Task brief: Lines with the word "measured" are the answer; copy each of them from the data below.

Given information:
================================
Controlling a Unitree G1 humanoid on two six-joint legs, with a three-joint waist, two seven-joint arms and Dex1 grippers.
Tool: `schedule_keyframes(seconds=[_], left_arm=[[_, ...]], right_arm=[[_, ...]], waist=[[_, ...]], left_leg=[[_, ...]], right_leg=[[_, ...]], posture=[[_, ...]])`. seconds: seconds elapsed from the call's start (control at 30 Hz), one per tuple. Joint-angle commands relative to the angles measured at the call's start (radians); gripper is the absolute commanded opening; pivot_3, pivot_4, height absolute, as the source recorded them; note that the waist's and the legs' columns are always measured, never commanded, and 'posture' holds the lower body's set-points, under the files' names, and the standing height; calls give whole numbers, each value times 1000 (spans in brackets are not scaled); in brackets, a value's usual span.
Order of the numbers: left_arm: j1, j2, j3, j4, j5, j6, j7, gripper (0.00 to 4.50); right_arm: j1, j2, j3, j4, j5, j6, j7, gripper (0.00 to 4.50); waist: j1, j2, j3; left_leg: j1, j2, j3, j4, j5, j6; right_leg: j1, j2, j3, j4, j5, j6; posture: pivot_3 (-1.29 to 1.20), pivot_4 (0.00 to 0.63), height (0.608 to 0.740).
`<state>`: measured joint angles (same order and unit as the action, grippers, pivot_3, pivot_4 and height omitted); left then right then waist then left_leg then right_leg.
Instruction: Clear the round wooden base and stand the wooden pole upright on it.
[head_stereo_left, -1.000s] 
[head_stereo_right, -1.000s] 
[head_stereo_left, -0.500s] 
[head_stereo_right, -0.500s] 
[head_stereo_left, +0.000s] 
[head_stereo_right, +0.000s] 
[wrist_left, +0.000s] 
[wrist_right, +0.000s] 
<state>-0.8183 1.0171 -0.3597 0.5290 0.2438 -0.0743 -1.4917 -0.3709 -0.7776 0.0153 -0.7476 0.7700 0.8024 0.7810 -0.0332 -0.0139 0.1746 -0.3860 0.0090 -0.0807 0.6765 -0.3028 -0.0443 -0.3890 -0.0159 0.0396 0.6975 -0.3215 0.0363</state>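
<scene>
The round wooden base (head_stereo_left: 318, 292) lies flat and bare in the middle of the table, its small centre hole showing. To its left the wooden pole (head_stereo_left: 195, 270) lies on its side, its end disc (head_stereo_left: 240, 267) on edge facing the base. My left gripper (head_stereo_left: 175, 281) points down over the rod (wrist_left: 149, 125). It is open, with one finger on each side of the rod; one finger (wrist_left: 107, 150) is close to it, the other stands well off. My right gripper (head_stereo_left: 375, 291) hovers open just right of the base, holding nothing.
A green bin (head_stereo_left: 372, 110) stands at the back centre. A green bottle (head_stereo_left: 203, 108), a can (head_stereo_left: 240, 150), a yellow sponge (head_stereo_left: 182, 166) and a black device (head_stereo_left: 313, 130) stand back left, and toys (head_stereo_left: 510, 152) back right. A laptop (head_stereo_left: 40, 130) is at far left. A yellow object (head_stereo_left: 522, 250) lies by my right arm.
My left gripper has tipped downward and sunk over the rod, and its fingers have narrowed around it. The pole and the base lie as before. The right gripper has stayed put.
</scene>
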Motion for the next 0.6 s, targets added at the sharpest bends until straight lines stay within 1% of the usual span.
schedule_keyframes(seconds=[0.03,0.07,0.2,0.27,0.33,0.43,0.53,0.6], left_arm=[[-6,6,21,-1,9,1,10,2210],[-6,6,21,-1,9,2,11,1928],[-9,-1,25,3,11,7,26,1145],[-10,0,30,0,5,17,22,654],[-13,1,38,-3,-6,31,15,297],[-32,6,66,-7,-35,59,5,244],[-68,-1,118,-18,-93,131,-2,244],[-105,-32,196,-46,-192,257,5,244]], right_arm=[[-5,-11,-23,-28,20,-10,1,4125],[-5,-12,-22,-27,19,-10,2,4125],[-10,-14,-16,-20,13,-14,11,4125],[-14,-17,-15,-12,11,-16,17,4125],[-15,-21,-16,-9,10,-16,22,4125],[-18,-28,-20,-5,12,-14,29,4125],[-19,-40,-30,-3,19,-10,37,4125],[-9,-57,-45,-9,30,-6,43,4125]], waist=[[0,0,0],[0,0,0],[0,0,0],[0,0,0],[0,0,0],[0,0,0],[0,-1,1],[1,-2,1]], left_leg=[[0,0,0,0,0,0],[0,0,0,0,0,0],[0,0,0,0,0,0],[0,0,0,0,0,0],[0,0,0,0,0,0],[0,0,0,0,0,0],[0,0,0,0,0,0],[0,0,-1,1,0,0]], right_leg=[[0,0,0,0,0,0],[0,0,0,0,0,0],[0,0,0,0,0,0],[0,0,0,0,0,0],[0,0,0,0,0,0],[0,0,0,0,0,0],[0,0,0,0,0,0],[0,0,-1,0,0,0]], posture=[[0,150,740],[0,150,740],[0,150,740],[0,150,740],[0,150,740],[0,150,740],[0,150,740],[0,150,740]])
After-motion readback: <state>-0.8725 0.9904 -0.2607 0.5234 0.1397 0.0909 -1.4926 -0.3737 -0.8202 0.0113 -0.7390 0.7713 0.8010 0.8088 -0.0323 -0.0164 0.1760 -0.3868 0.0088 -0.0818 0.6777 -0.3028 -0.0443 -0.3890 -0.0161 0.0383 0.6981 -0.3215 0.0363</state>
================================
Solution below:
Tool: `schedule_keyframes(seconds=[_], left_arm=[[_, ...]], right_arm=[[_, ...]], waist=[[_, ...]], left_leg=[[_, ...]], right_leg=[[_, ...]], posture=[[_, ...]])`. seconds: seconds elapsed from the call's start (control at 30 Hz), one per tuple. Joint-angle commands relative to the angles measured at the call's start (radians); gripper is the absolute commanded opening; pivot_3, pivot_4, height absolute, as the source recorded them; note that the waist's and the legs' columns are always measured, never commanded, and 'posture' holds the lower body's set-points, under the files' names, and the standing height; calls give whole numbers, each value times 1000 (spans in brackets are not scaled); in brackets, a value's usual span.
`<state>`: measured joint angles (same order and unit as the action, grippers, pivot_3, pivot_4 and height omitted); left then right then waist then left_leg then right_leg.

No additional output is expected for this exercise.